Sunday, October 7, 2018

Ave Maria

"What are mere mortals that you should be mindful of them, human beings that you should care for them? "  (Psalm 8)

"Indeed, I know their sufferings, and I have come down to deliver them."  (Exodus 3)

"Dave, I am so full of fury I do not know what to do."

This person is not alone.  Our nation has just come through a bitter fight over the confirmation of Justice Kavanaugh to the Supreme Court.  Allegations of a sexual assault during his youth were raised during the confirmation hearings.  A cursory investigation followed,  yet even before the results were in, the vote to confirm was scheduled.  For some there is a satisfaction that justice prevailed.  And for others, rage at the indifference to the victimization of women by men, and the sense that their experience and suffering has been dismissed.

I don't know what actually happened with Brett Kavanaugh.  I can speak with no authority on the veracity of the allegations against him.  As a liberal democrat, I realize that even if his nomination had been revoked, another judge with conservative leanings would have been nominated.

But what I do know is that for many there is a overwhelming sense that an alleged crime against women was dismissed as of no consequence, and that in doing so we have devalued the experience of women.  And so many across this country, especially those who have their own stories of abuse, find themselves full of fury and rage at the injustice of it all.  Doesn't it at least merit a full investigation?  In the end, it was determined that the nomination would proceed without a full investigation and the outcome was basically a foregone conclusion.

When faced with suffering and injustice in this country, it matters who you are.  And if you are accused, the presumption of innocence is dependent on your status.  It mattered that Donald Trump was a rich celebrity running for president.  "And when you are a star, they let you do it.  You can do anything."  "I could stand in the middle of 5th Avenue and shoot somebody and wouldn't lose any voters, ok?  It's like, incredible."  I don't believe a lot of what Trump says, but I'm starting to believe this.

The situation would be much different if the person involved was an 18 year old black man.

And the suffering of women, or victims in general, is widely dismissed.  Boys will be boys, and boys love their toys.  Unfortunately, for too many boys women are but toys and the pursuit of them a mere game, without regard to the consequences.  "Women like to be taken by force."  Well, I've heard of no woman who would agree with this.  Yet in the pursuit to score, it remains a male conviction.  No doesn't always mean no.  It's supposed to, but it doesn't.  "No" too often is interpreted as 'try harder'.  And women become victims.  "She'll object at first, but then she'll be turned on and it will drive her crazy!"  (This is an actual quote from the man that abused me as a child as he was teaching me about sexual relations.")

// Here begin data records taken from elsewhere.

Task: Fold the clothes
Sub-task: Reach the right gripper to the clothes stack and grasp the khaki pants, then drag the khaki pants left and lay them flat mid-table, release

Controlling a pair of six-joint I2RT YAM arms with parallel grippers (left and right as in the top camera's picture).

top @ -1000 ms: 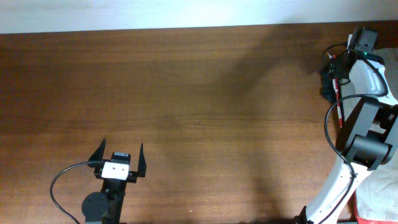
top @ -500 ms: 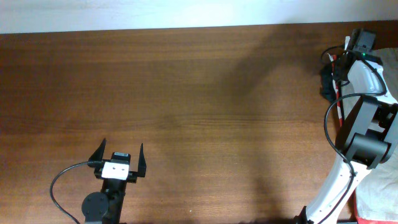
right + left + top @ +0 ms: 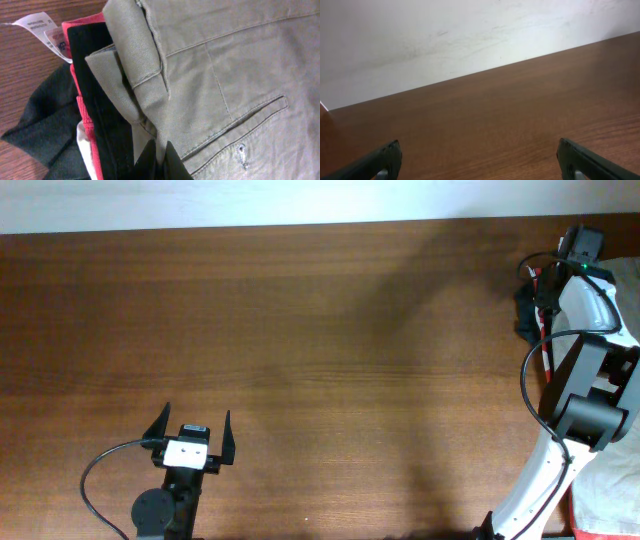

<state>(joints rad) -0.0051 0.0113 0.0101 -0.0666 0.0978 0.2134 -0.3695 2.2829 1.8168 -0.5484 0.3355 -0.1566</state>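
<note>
The clothes, khaki shorts (image 3: 225, 75) with a stitched back pocket and buttonhole, fill most of the right wrist view. My right gripper (image 3: 159, 161) is shut on a folded edge of the shorts, with the cloth pinched between the two black fingertips. In the overhead view the right arm (image 3: 592, 300) reaches to the table's far right edge and hides its own jaws and the shorts. Near the front left, my left gripper (image 3: 196, 420) stands wide open over bare wood, with nothing between its fingers (image 3: 385, 159).
Under and beside the shorts lie a black garment (image 3: 95, 85), a red cloth (image 3: 82, 107), a dark grey cloth (image 3: 40, 125) and a white label (image 3: 37, 22). A dark cloth (image 3: 525, 305) shows by the right arm. A white cloth (image 3: 610, 490) lies at the bottom right corner.
The right jaws have closed, and the right wrist has shifted slightly at the far right edge. The left arm has not moved.
</note>
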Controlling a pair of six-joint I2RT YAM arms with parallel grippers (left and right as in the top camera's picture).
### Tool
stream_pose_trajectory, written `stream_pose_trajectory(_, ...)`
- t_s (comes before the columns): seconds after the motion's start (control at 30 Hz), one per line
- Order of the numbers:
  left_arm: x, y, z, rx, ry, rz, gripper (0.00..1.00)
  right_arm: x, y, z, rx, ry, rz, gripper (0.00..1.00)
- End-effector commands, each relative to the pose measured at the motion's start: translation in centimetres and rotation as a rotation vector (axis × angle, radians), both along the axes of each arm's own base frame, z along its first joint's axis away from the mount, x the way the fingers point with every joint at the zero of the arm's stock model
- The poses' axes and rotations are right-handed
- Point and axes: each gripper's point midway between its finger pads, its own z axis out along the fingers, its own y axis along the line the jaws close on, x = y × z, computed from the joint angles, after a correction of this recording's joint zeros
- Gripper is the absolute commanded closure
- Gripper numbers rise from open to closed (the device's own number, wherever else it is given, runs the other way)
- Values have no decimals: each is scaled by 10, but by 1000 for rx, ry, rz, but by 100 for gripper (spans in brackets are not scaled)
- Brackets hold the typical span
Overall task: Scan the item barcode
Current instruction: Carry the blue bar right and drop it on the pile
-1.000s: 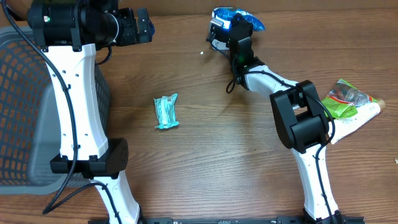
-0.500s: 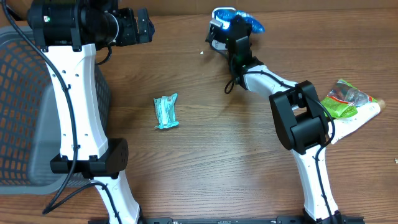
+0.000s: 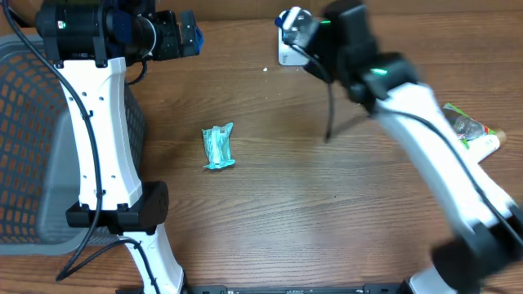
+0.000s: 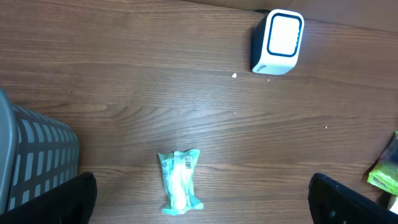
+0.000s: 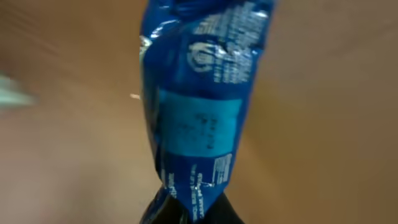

The result is a feeling of being devalued.  A crisis of self worth.  And an outrageous fury at being a 'non-person'.  This is not new.  Patriarchy is firmly entrenched throughout history.  Women were not allowed to be witnesses.  Their word of testimony meant nothing.

Her accusations were viewed as a vicious attack on his character, he was viewed as the victim, and the presumption of his innocence, and her guilt, was so great that a full investigation was deemed not necessary.  Welcome to the Supreme Court.

"Dave, I am so full of fury I do not know what to do."

My first response is a prayer.  I pray that I have not hurt any woman, any person, and I pray for forgiveness if I have.  I am ashamed to admit that during my drinking days I did things that I now deeply regret.  Yesterday, during a wedding sermon in which I spoke about the need to forgive, I turned to the bride and said "If you need help learning how to forgive, perhaps you should speak to my wife as she has forgiven me often."

"What are mere mortals that you should be mindful of them, human beings that you should care for them? "  (Psalm 8)

"Indeed, I know their sufferings, and I have come down to deliver them."  (Exodus 3)

What can I say to a woman who has been a victim, and for whom justice have never been done?  

God is mindful of them.

God cares for them.

God has heard their sufferings, and has come down to deliver them.

In my own fury, I'm tempted to add "Vengeance is mine, I will repay, says the Lord."

I'm struggling.  I'd like to do something to address the issue of injustice toward victims in this world.  Actually, this is one cause I championed to no avail during one of my manic phases.  And yet there is a patronizing aspect to my desire to save women from this injustice.  Patriarchy is hard to shed.

Though its foreign to our Church, I find myself wondering if those who have been victimized as women need to turn to the Virgin Mary for help.  Perhaps it will take a healing word from a woman to redeem this brokenness.  And perhaps, this holy maiden may bear Christ for the healing of victims everywhere.